In contrast to the Open Studio Tour staged each November by the Tucson Pima Arts Council, the springtime event is an artist-run enterprise. Arnold helped found the artists' event years ago when the arts council scaled back to one annual tour.

"It's important to have two tours every year," Arnold says. "It gives more exposure to the artists." And artist participation continues to grow.

"We've never had 85 locations before," he says. Many of those sites have lone artists showing out of their houses or garages in the neighborhoods. About a third of the artists on the tour are downtown or nearby, most of them working out of old industrial spaces divided into artists' warrens.

The longtime Splinter Brothers and Sisters Warehouse, at 901 N. 13th Ave., near Main Avenue and Second Street, is a pioneering collective where, among other artists, Eric Twachtman will show his semi-abstracted landscapes. At the Seventh Avenue Arts District Studios, at 549 N. Seventh Ave., in the West University neighborhood, photographer Kathryn Wilde is one of many artists opening their doors.

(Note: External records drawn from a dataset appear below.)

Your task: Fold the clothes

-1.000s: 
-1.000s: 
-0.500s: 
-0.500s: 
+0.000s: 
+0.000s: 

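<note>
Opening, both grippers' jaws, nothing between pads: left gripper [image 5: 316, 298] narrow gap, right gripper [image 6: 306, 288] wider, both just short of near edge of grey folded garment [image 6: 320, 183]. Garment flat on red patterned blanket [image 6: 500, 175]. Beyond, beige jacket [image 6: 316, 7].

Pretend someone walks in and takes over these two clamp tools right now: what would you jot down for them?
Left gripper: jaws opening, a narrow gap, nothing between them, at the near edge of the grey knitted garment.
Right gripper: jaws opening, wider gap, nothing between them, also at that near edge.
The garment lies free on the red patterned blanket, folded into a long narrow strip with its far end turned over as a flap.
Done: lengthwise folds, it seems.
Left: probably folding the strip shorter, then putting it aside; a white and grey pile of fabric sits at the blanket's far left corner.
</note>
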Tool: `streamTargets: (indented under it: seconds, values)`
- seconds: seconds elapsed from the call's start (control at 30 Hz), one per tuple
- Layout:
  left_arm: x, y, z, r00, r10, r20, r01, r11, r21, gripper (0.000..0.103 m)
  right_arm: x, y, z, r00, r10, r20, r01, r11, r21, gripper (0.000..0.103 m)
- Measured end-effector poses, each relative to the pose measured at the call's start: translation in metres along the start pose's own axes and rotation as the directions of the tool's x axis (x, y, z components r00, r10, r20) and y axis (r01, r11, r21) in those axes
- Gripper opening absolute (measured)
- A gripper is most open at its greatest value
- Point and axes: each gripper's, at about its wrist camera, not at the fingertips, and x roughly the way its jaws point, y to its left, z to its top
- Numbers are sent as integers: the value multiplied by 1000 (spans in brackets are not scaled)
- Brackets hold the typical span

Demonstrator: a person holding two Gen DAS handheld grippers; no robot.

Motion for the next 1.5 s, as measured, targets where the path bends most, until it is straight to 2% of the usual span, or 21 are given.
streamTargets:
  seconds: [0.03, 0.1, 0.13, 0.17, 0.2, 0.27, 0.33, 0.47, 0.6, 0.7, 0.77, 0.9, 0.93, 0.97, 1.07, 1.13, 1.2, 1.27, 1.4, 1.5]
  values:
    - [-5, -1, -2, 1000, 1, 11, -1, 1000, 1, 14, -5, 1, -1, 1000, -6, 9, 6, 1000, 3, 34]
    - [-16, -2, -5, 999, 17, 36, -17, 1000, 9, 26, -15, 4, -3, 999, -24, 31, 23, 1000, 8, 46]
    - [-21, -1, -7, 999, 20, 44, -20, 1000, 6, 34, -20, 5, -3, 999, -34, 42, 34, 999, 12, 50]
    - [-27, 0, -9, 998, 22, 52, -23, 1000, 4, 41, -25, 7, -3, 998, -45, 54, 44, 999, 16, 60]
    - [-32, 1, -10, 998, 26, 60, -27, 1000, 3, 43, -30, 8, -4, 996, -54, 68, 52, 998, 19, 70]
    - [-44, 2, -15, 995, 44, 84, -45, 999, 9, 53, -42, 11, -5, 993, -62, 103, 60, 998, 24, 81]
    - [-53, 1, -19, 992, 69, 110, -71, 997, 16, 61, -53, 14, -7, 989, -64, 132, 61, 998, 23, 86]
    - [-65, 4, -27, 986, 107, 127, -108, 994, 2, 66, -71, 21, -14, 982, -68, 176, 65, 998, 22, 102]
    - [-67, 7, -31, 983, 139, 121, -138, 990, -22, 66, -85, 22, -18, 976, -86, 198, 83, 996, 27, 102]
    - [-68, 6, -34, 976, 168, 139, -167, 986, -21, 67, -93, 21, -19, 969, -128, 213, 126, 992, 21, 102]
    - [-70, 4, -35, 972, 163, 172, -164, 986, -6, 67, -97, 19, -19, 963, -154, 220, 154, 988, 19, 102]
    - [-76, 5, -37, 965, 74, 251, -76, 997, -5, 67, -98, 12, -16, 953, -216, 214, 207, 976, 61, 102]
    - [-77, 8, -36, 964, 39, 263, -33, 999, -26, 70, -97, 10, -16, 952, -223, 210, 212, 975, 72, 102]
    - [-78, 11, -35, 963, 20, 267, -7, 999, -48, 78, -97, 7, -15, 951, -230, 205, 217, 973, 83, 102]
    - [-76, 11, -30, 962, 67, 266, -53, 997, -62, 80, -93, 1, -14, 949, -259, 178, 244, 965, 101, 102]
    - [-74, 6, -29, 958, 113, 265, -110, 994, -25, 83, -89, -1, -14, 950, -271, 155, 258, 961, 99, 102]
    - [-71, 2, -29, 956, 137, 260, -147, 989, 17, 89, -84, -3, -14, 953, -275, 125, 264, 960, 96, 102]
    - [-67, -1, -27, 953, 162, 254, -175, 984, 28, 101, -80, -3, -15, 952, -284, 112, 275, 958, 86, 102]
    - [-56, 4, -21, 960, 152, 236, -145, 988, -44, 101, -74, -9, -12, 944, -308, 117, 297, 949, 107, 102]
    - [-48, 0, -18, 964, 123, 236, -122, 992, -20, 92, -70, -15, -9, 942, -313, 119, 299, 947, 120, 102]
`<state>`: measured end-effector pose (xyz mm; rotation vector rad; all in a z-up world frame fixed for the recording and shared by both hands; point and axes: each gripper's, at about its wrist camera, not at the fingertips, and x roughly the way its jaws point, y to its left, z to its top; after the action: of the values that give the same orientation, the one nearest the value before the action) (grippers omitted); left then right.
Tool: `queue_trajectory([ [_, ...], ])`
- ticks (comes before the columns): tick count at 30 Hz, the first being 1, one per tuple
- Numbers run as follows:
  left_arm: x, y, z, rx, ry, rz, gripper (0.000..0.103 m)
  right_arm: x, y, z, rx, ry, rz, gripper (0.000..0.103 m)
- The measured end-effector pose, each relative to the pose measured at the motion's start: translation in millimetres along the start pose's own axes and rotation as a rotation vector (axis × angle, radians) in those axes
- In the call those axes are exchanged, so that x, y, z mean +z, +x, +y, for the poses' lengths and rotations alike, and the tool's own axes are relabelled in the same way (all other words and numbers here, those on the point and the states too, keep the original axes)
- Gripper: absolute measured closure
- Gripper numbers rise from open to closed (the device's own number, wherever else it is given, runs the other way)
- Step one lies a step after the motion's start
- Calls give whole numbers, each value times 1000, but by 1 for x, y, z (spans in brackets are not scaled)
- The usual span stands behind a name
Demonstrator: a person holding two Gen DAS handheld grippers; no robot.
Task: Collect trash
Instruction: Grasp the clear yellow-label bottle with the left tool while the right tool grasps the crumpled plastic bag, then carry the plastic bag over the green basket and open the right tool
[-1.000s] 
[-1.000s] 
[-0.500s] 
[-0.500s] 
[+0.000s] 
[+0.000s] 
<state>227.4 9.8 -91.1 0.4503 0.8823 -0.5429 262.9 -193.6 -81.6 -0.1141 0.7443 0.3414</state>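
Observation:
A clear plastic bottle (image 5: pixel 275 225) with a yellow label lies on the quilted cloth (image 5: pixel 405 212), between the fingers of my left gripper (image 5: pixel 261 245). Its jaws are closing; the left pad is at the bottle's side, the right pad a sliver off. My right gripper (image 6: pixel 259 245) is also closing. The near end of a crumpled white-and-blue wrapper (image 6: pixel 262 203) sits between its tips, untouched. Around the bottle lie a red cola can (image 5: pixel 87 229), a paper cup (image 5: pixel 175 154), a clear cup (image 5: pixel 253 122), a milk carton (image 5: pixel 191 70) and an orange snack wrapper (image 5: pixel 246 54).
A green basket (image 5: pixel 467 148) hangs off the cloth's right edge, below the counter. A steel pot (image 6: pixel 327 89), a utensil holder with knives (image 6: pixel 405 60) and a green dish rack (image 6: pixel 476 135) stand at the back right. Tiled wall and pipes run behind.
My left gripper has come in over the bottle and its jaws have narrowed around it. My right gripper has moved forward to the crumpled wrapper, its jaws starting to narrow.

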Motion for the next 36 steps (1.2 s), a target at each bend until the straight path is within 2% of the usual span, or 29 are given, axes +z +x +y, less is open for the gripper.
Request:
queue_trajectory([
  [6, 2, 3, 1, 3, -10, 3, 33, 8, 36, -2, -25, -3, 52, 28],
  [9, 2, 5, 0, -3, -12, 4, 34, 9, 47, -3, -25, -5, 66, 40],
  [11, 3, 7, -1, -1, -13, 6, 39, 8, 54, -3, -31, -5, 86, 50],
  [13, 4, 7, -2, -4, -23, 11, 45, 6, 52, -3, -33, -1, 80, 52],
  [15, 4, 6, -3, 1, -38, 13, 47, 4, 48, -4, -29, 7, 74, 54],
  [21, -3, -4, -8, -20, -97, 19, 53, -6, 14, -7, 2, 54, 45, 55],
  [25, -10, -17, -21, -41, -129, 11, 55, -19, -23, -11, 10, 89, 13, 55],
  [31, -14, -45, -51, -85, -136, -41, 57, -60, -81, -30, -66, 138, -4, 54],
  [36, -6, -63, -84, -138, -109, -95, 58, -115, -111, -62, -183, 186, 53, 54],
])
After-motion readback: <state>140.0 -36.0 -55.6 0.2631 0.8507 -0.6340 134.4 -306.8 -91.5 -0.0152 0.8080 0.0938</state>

Encaustic artist Miles Conrad is re-colonizing the Steinfeld Warehouse at 101 W. Sixth St., a historic building that recently reopened after being rehabbed. His Conrad Wilde Gallery, currently open by appointment only, will welcome visitors during the tour.

Arnold himself works out of the Citizens Art Studios warehouse at 44 W. Sixth St. "There are 28 artists in the building," Arnold says, including "Gavin Troy, who makes very sweet collages, painter Titus Castanza and Rand Carlson," the tin collage artist who doubles as a cartoonist for the Tucson Weekly. Last year, the Citizens artists were honored in Citizens Warehouse with Select Work from the Artists, a book put together by painter Alec Laughlin. Copies of the book, at $40 apiece, will be on sale during the studio tour, Arnold says.

The tour will be bittersweet for painter Cynthia E. Miller, a local favorite for her bright mixed-media paintings of birds and flowers and household objects. This weekend marks her last Artists' Open Studios tour in her studio at Small Planet Bakery, 411 N. Seventh Ave. "Small Planet is going to get torn down" to make way for a roadway, she says. Plus, she's leaving her longtime Tucson home to start a studio art program at the University of Houston-Victoria.

"Lots of change," Miller says. "It will be an adventure."

Her husband, poet and publisher Charles Alexander, has also accepted a faculty position at Victoria, in poetry and book design, and he'll bring his Chax Press with him to Texas. He shares the Small Planet studio with Miller, but he won't participate in the tour. Ever the devoted teacher, Miller won't open up for the tour on Saturday until 12:30 p.m., after she finishes her morning class.

She plans on setting up a painting demo—introducing visitors to her many media, including acrylic paints and oil sticks. And she'll show the exuberant painted flowers in vases in her Fleurs series and the un-still objects in her dancing Still Life series.

Hanging on one wall will be "Magic Vessels," a work on paper that's groundbreaking for the artist. "It has vases and pots," she says, "but it's more drawing and less painting."

And it's also of unprecedented dimensions for Miller. At 20 feet long and 4 feet high, it's a Texas-sized work for the Texas-bound artist.

Artist Richard Zelens will open his home and studio during this weekend's Tucson Artists' Open Studios. At upper left is his "Freesia in Pitcher," an oil on canvas; at upper right, is an untitled ceramic stoneware platter.